#### [WHAT TO DO]
What is needed here is an exact printout of the data, with no pictures included.

#### [DATA BELOW]

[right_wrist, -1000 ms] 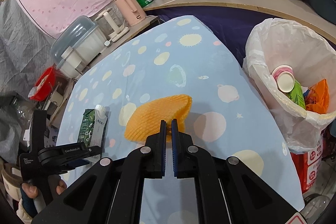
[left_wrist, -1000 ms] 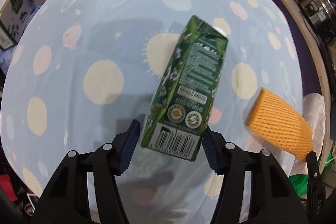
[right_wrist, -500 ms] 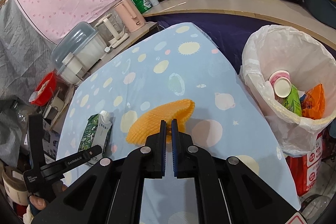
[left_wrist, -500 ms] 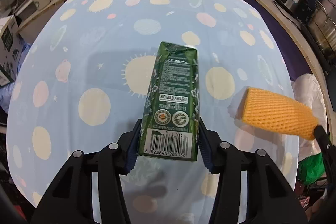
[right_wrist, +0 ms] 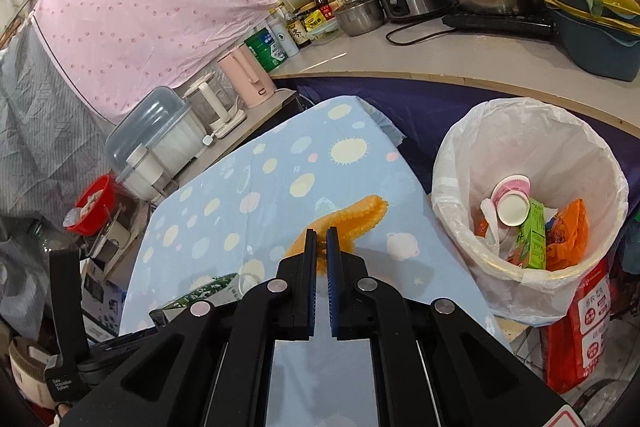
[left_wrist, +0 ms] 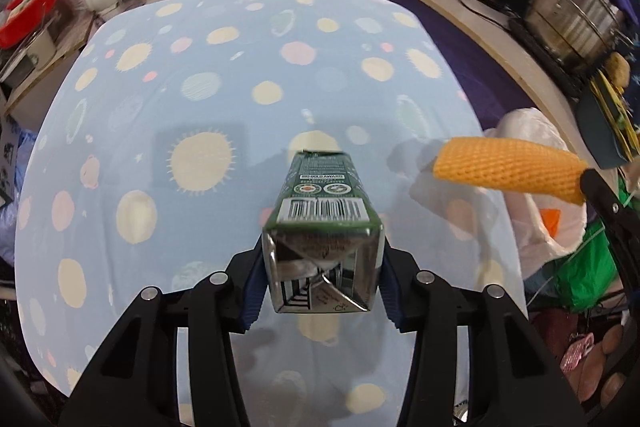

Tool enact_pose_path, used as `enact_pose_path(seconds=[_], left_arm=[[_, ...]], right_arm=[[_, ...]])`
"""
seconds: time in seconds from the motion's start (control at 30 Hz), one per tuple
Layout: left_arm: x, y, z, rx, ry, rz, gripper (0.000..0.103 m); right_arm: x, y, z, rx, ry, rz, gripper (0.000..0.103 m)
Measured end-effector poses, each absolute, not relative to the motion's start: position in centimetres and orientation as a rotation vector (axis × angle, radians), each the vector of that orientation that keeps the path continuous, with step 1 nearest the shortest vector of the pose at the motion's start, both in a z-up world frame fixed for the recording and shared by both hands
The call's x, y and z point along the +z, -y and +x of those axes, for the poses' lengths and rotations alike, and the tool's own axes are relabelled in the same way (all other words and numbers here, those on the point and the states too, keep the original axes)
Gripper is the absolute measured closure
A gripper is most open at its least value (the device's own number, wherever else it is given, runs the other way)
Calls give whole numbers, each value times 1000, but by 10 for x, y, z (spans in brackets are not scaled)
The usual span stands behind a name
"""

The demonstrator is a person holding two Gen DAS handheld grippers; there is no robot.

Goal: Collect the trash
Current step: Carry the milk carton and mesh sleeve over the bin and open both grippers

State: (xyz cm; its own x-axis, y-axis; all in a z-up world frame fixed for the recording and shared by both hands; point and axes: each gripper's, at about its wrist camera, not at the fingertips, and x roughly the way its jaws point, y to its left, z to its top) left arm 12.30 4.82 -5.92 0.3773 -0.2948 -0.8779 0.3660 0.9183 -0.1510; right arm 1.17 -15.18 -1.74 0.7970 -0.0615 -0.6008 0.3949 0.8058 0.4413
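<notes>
Right now the left gripper has its fingers pinching a green carton by its sides, up off the bench, likely for the bin. Its silver bottom faces us. The right gripper squeezes orange foam net, near that bin.

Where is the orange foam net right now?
The orange foam net is pinched in the right gripper, off the blue tablecloth, left of the white-lined trash bin in the right wrist view.
</notes>
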Motion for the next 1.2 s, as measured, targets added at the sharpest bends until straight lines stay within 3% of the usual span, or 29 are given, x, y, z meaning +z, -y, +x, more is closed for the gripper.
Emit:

#### [EXERCISE RESULT]
[right_wrist, -1000 ms] 
[left_wrist, -1000 ms] 
[right_wrist, -500 ms] 
[left_wrist, -500 ms] 
[right_wrist, +0 ms] 
[left_wrist, +0 ms] 

Tool enact_pose_path, used as `enact_pose_path(seconds=[_], left_arm=[[_, ...]], right_arm=[[_, ...]])`
"""
seconds: time in seconds from the motion's start (control at 30 Hz), one per tuple
Layout: left_arm: x, y, z, rx, ry, rz, gripper (0.000..0.103 m); right_arm: x, y, z, rx, ry, rz, gripper (0.000..0.103 m)
Measured end-effector poses, each absolute, not relative to the motion's start: position in centimetres and orientation as a rotation vector (axis × angle, radians), each the vector of that orientation that keeps the path continuous, with step 1 nearest the shortest vector of the pose at the motion's start, both in a z-up world frame fixed for the recording and shared by both hands
The call's x, y and z point along the +z, -y and +x of those axes, for the poses' lengths and rotations alike, and the tool's own axes are relabelled in the same way (all other words and numbers here, those on the point and the states too, keep the original axes)
Gripper is the absolute measured closure
A gripper is most open at its least value (the device's own number, wherever else it is given, runs the other way)
Calls give whole numbers, each value times 1000, but by 10 for x, y, z (spans in brackets are not scaled)
The usual span stands behind a name
"""

The demonstrator is a person holding two Gen DAS handheld grippers; there is no robot.

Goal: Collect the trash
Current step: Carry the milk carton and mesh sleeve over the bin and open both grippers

State: (xyz cm; its own x-axis, y-axis; all in a z-up world frame fixed for the recording and shared by both hands; point and axes: each gripper's, at about its wrist camera, not at the fingertips, and x roughly the way its jaws point, y to its left, z to its top) left arm 12.30 4.82 -5.92 0.3773 -0.2948 -0.8779 0.3660 0.9183 -0.1510; right arm 1.17 -15.18 -1.74 0.7970 -0.0615 -0.6008 0.3949 0.8058 0.4413
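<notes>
Right now the left gripper has its fingers pinching a green carton by its sides, up off the bench, likely for the bin. Its silver bottom faces us. The right gripper squeezes orange foam net, near that bin.

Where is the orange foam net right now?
The orange foam net is pinched in the right gripper, off the blue tablecloth, left of the white-lined trash bin in the right wrist view.
</notes>
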Motion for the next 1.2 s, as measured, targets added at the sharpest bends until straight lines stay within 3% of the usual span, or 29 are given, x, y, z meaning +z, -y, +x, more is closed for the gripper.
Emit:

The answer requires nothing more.